Bizim tarihimiz hep resmi tarih ile bizim ülkemiz üzerinde planlar yapan emperyalist devletlerin bakış açısına uygun olarak yazılmış ve onlardan elde edilen gerçeklikler gerçek olarak kabul edilmiş ve hatta üzerinde pek de kafa yorulmamıştır, çünkü bize öğretilen şey “tek doğru” vardır, “akılın yolu birdir”… yani tek ve tartışılmasına “gerek olmayan” gerçekler vardır…

Yaşananları ancak yaşayanlar ve o yaşananlar sırasında hayatını kaybeden ailelerin gelecek kuşaklara taşıdığı acılar ve sözlü tarihtir. Elbette o da sübjektiftir, çünkü olaylara duygusal tepkiler ile bakmakta, hatta bir çok sözlü tarihte nefret suçlarını açık açık görebilirsiniz.

Ezilmişlerin tarihi hep acıların taşınması ve yenilgiler ve kaybedilen yakınlara duyulan özlem üzerinedir…

Balkanlarda gerçekleşmiş olan her olay ülkemizin yakın tarihini çok yakından ilgilendirmektedir, çünkü Balkanlar aslında Osmanlı imparatorluğunun kalbidir. O dönemde devlet kendisini bir Balkan Devleti olarak görmekte ve oraya karşı özel bir ilgisi ve yatırımı vardır. Osmanlı devletinden günümüze kalan bir çok yapının Balkanlarda olması ve halen orada yaşayan Osmanlıdan kalan Türk / Müslüman ailelerin yaşamları geçmiş ile bağlantısı güçlü bir şekilde yaşadığını görürüz. Osmanlı Mahallesi, Osmanlı evleri, Osmanlı/ Türk hamamı, Osmanlı geleneği diye tabir edilen aslında Osmanlı değil, Müslüman olanlardır… Her türlü yok etmeye karşı direnen halen bir çok Osmanlı zamanında kalan tarihi eserler varlığını korumaktadır.

Müslüman demek Balkan devletleri ve halkları için Türk demektir…

Balkanlar Osmanlı imparatorluğunun kaderine en çok etki yapan coğrafi bölgedir. Kuruluşundan ve yıkılışına kadar Balkanlar Osmanlı tarihi içinde çok önemli yeri vardır ve o önemini hep korumuştur. Kuruluşunda batıya doğru seferler yapmayıp, beylikler savaşı içinden birlik oluşturmaya kalkmış olsaydı sanırım Osmanlı diye bir imparatorluk kurulamayacaktı büyük olasılıkla, onu diğer beyliklerden farklı kılan konumu ve stratejik önemidir.

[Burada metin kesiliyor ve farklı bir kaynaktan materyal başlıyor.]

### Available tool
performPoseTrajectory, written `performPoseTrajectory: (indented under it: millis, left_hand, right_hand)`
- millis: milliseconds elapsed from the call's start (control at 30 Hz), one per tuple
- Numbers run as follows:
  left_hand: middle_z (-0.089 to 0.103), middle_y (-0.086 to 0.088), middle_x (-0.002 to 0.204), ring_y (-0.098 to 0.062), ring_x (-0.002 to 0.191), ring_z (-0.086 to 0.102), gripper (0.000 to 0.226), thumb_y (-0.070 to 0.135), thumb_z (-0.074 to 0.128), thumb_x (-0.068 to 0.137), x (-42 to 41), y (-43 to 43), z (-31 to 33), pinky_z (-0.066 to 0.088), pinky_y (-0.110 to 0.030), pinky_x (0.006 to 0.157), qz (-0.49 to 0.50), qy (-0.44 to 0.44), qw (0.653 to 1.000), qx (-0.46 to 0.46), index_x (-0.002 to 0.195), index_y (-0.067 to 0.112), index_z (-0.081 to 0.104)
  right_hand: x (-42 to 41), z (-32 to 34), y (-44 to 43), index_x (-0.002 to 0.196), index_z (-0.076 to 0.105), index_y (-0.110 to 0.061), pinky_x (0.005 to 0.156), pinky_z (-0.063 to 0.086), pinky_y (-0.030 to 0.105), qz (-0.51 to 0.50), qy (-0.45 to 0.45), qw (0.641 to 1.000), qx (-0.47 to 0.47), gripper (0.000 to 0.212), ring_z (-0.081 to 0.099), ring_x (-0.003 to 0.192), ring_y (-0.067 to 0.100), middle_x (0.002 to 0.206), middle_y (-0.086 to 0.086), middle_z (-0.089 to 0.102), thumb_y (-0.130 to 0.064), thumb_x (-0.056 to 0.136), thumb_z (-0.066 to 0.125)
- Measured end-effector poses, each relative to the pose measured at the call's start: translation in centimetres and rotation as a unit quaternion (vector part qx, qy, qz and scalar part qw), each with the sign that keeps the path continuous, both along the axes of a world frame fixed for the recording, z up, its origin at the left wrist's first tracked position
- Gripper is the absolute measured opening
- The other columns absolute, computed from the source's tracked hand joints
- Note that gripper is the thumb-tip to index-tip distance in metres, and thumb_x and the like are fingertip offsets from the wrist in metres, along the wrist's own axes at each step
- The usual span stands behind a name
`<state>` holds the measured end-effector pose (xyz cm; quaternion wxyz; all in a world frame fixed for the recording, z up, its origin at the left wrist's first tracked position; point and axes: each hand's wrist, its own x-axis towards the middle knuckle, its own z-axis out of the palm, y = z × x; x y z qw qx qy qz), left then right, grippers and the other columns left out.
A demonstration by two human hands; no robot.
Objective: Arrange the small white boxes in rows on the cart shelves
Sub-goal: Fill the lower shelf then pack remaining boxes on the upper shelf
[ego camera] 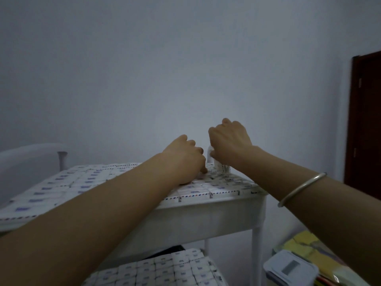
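Head view is showing both bare forearms reaching forward over the cart (206, 217), with the hands meeting at the far right corner of its top shelf.

Right hand (228, 141): it is hovering above the shelf with the fingers curled downward and is gripping an upright white box (223, 168) by its upper part. The lower edge of that box is touching the layer of boxes beneath. A metal bangle (301, 188) is sitting on the right forearm.

Left hand (185, 159): it is lying just left of the right hand, close but apart, knuckles bent. One fingertip (204, 170) is pressing down on the box layer just beside the upright box. Whether this hand is pinching anything cannot be told from behind.

Small white boxes (86, 182): they are lying flat in tight rows across the whole top shelf, under both forearms and directly below both hands. More rows (165, 269) are filling the lower shelf, near the left elbow.

Surroundings: the cart handle (31, 150) is curving up at the far left. A lidded plastic container (290, 269) is standing on the floor right of the cart leg, beside yellow packets (305, 246). A dark door (365, 120) is showing at the right edge against the pale wall (165, 69).
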<state>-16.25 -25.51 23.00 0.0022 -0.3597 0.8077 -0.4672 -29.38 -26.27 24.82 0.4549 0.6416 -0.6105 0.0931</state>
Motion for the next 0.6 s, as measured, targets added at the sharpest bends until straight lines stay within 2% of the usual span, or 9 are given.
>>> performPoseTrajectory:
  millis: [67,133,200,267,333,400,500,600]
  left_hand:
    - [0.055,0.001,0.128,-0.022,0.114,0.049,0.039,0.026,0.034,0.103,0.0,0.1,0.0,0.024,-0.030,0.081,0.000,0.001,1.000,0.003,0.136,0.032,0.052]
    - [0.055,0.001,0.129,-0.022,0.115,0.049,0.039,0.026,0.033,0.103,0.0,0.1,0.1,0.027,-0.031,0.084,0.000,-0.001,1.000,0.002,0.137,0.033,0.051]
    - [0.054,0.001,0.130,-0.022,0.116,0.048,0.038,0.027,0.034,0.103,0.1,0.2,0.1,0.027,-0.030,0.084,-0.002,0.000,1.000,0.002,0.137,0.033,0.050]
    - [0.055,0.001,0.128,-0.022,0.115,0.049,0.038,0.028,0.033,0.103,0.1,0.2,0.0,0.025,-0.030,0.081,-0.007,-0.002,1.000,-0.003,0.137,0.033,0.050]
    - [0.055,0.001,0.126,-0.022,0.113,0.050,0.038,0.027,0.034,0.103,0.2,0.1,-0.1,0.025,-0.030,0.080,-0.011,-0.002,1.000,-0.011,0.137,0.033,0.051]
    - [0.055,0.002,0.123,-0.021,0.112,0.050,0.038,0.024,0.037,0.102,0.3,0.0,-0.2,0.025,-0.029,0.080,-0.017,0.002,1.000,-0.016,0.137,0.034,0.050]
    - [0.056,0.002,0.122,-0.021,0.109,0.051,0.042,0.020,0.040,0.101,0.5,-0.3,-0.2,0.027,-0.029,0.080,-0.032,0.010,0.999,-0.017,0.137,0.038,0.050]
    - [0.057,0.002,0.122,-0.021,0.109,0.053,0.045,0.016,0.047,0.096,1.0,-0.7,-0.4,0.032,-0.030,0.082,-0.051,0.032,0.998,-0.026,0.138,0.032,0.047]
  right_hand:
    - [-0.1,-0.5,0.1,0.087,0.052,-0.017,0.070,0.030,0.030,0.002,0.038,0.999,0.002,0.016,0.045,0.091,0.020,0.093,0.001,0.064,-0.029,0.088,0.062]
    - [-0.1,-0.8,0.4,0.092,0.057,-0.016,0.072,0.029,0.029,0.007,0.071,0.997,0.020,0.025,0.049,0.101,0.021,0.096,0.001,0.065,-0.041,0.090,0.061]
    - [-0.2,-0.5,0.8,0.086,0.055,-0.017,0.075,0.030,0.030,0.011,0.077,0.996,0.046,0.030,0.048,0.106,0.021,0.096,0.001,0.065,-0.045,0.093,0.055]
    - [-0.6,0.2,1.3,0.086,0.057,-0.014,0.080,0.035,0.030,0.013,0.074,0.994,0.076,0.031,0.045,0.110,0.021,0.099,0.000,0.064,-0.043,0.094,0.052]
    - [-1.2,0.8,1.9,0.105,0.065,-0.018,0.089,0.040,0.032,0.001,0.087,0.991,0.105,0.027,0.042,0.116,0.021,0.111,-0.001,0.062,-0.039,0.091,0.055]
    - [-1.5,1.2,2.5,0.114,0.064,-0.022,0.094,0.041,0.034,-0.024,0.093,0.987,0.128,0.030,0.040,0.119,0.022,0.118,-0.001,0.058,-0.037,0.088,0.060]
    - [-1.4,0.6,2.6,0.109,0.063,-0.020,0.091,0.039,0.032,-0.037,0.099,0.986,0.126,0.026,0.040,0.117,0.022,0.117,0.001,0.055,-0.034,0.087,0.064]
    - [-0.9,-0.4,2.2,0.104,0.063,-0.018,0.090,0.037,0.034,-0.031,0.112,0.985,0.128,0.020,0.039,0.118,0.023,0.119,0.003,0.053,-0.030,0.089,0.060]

Osmanlı devleti Avrupa’nın kabine doğru ilerleyişi durduktan sonra gerileme sürecine girmiş, yavaş yavaş sınırlarını geriye çekmiştir. Her sınırlarda oynama olması demek, Osmanlı devletinin kaybettiğinin anlamına gelmektedir. Gücü batıda gelişmelerin karşısında zayıflaması anlamındadır.

Osmanlı devleti maddi açıdan bankerlere bağımlı olmaya başladıktan sonra gelişen kapitülasyonlar ile borç sarmalı içinde, siyasi kararları alacak cesaretini de kaybetmiştir.

Borç sarmalı Osmanlı devleti içinde isyanlar, komşuları ile yaşanan savaşalar, batıdan başlayan bir küçülme anlamına gelmektedir…

Fransız devrimi sonrası gelişen emperyalist bakış açsısı, sömürgeden kalan birikimler ile Osmanlı devletinin paylaşımının başlangıcıdır.

Osmanlı devletinin zayıflaması ve küçülmesi Fransız devrimi sonrası oluşan emperyalist düşünce yapısı içinde parçalamak anlamını dönmüştür.

Osmanlı devleti parçalanacaktır, çünkü o yer altı zenginliği ile emperyalist devletlerin iştahını kabartmakta, “hasta” olarak kabul edilen devletin helvasını pişirmeye başlamışlardır. Sinsice, inceden inceye işlenen emperyalist bir politika zamana yayılarak, uzun vadeli ama kısa zamanda sorunlara yanıt verecek çözüm yolları bulunmuştur. Osmanlı devleti, iktidarının yani sarayın elinden devleti bankerler ve ulus devleti olacak kadar bilince erişmiş halklar eli ile alacak politikalara hayat verilmiştir…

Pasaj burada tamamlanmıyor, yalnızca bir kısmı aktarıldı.